大阪府美園遺跡の3点、新上小阪遺跡の4点、亀井遺跡の1点、兵庫県玉津田中遺跡の4点など測定例のほとんどが、前4~前3世紀にまとまっています。
2003年に奈良県田原本町唐古鍵遺跡の第93次調査で田原本町教育委員会が発掘した、近畿期前半の大型建物跡にのこされていたケヤキ材の柱根(辺材型)の炭素14年代を測定しました。IntCal04にもとづいてウィグルマッチング法により計算したところ、その年代を前290~前255年(68.9%)、前205~前165年(26.5%)、最頻値は前270年(後者のばあいは前170年)としぼり込むことができました。Ⅲ期前半の1点は前3世紀前半の可能性があることを示しています。
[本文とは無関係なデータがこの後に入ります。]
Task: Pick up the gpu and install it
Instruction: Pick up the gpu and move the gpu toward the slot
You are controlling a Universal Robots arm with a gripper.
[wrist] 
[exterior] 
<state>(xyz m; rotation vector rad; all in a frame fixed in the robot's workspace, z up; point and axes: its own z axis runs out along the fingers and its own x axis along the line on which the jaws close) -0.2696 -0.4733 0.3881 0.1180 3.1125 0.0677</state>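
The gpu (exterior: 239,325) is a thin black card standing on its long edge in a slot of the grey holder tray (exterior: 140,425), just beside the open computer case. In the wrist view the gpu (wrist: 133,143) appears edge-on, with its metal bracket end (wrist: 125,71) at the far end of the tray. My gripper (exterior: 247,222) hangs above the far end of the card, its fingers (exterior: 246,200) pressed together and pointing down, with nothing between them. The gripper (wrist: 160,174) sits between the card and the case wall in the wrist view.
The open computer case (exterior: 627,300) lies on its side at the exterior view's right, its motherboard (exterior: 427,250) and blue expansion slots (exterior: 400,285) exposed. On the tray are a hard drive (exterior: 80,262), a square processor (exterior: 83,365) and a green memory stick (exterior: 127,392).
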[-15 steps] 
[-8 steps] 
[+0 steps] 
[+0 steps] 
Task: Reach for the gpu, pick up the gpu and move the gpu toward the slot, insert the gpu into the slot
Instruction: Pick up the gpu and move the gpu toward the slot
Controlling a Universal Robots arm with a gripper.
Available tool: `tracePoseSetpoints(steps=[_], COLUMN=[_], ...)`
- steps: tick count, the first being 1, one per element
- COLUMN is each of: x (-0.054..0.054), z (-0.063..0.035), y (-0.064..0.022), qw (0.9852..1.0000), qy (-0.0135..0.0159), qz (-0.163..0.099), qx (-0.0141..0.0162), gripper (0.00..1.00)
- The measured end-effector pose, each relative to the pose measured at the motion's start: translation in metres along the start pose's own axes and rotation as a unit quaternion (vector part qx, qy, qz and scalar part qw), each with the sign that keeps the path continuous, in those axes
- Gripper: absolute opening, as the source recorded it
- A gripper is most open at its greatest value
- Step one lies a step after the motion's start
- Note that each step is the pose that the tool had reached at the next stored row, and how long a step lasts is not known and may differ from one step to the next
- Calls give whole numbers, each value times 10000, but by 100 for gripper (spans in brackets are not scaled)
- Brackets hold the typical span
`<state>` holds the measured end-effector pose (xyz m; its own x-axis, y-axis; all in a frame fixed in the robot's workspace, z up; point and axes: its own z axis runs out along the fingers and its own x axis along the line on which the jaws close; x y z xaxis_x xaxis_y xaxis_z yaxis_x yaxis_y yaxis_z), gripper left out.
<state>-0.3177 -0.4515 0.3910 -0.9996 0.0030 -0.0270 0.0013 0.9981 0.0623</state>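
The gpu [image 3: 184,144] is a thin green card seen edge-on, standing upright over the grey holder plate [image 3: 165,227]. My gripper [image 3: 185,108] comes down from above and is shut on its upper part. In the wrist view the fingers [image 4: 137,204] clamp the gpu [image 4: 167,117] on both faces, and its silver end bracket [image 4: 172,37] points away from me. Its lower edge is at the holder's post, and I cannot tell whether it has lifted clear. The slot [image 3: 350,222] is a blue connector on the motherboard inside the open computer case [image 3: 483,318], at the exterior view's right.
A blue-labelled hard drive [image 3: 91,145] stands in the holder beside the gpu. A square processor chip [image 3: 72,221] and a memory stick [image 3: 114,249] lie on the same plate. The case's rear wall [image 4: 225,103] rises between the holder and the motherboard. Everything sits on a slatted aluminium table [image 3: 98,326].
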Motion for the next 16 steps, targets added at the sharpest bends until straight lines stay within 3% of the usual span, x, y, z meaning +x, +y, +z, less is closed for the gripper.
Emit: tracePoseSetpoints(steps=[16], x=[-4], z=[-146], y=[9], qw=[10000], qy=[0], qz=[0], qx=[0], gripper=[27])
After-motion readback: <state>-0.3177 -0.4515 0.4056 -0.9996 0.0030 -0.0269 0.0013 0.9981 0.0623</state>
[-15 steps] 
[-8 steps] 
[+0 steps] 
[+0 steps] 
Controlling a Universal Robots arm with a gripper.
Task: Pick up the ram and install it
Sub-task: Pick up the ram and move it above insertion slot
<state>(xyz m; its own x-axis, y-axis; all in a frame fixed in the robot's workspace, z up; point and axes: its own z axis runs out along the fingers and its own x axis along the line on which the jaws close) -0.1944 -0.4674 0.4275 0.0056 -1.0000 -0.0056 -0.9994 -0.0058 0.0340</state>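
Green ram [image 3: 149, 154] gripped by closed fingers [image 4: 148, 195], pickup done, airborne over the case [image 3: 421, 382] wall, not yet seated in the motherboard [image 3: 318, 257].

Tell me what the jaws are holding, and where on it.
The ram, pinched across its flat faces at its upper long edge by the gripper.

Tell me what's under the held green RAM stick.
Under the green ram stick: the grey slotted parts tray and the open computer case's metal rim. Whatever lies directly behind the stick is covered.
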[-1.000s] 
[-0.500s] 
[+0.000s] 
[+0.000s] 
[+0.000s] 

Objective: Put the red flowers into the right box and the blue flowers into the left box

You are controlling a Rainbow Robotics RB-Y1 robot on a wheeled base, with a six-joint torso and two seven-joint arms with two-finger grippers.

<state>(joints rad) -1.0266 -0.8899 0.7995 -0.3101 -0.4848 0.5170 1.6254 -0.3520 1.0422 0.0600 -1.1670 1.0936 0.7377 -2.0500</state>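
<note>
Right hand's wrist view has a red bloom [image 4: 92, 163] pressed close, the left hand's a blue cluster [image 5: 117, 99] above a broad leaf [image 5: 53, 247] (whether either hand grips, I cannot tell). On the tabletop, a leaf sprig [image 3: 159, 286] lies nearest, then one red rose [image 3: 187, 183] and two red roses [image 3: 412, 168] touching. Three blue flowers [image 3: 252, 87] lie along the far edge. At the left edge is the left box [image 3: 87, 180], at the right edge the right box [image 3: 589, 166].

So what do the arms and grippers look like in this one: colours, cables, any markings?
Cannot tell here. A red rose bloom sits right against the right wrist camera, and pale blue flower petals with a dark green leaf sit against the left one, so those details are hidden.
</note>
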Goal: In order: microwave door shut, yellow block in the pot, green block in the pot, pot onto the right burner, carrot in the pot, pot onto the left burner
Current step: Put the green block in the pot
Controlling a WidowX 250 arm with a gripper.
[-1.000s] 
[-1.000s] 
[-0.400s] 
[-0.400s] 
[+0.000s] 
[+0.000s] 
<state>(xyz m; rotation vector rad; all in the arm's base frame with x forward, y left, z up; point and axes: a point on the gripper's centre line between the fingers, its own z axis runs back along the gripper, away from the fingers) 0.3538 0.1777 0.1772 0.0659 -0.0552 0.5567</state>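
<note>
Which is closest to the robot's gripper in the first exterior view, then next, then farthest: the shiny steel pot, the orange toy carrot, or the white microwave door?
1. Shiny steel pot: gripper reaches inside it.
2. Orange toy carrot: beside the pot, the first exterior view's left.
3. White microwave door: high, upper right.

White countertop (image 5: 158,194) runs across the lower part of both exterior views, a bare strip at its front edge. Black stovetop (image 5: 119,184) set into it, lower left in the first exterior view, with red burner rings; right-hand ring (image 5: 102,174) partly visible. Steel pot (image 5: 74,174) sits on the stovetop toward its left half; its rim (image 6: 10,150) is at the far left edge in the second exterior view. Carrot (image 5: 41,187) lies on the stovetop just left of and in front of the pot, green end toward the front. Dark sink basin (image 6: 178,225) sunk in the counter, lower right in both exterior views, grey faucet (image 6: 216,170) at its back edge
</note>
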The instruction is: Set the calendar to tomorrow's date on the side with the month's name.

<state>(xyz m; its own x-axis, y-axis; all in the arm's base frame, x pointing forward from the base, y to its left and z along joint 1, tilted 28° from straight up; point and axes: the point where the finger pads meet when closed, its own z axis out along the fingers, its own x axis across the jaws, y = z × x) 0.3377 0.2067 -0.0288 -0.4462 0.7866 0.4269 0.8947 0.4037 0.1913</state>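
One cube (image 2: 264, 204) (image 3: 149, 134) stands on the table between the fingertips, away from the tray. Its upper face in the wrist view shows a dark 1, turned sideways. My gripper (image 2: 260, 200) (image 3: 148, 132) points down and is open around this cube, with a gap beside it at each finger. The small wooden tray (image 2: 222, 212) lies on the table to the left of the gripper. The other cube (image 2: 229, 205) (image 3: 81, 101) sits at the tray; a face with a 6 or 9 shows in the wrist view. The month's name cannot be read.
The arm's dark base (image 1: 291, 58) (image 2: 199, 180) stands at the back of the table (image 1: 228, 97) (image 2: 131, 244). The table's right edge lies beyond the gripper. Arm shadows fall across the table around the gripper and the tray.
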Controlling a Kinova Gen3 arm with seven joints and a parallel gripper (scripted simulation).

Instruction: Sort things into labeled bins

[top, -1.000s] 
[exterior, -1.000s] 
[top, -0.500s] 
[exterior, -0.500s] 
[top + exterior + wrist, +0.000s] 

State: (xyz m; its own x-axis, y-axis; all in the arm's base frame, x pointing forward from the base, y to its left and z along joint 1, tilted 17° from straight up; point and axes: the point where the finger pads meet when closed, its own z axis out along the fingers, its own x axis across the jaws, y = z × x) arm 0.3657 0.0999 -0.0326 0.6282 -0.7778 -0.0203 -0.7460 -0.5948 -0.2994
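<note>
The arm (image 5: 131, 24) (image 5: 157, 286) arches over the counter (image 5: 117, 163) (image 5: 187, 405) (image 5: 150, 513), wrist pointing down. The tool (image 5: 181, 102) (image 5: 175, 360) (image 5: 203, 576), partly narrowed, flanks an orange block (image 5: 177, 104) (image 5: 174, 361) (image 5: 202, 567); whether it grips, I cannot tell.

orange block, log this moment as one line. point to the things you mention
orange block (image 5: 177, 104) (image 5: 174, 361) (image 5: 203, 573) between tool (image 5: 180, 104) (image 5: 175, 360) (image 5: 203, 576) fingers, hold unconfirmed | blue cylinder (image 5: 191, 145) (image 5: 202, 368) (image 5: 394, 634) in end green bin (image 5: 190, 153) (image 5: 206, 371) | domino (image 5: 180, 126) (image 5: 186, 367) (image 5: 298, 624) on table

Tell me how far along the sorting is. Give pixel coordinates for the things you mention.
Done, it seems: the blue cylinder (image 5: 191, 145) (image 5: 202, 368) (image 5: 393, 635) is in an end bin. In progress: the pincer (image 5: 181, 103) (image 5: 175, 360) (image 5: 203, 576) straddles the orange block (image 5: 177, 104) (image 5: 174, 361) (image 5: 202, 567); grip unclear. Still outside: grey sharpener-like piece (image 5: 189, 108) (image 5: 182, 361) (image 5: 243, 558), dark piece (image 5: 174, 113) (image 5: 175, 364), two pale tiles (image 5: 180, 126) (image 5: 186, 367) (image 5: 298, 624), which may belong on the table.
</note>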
1998年に守山市埋蔵文化財センターが下之郷遺跡の第25次調査で発掘し、年輪年代が前272年と測定されている3号溝No.83出土の木材(辺材型)を測定し、IntCal04にもとづいてウィグルマッチングをおこなったところ、前285~前255年(95.4%)、最頻値は前270年としぼり込むことができました。時期は期に相当します。
2002年に東大阪市教育委員会が実施した大阪府東大阪市瓜生堂遺跡第47-2次調査で見つかった瓜生堂4号方形周溝墓の5号木棺の底板(辺材型)の炭素14年代を測定しました。ウィグルマッチング法により、その年代を前210~前145年(88.3%)、最頻値は前175年としぼり込むことができました。伴出した土器はⅢ期後半です。
大阪府池上曽根でⅣ期が前52年、兵庫県武庫庄で期前半が前245年という年輪年代値を定点として用い、今回の炭素14年代にもとづく唐古鍵、下之郷と瓜生堂のデータを援用するならば、Ⅱ期の上限つまり弥生中期の始まりは前300年を超える前4世紀代であるとみるのが妥当でしょう。
ウィグルマッチング法による木材の伐採年代をしぼり込んで、伴出土器の炭素14年代をチェックすると同時に、年輪年代との照合をおこなうことによって、その精度を確認していますので、近畿の弥生前・中期の年代は、いっそう確かになってきたといえると思います。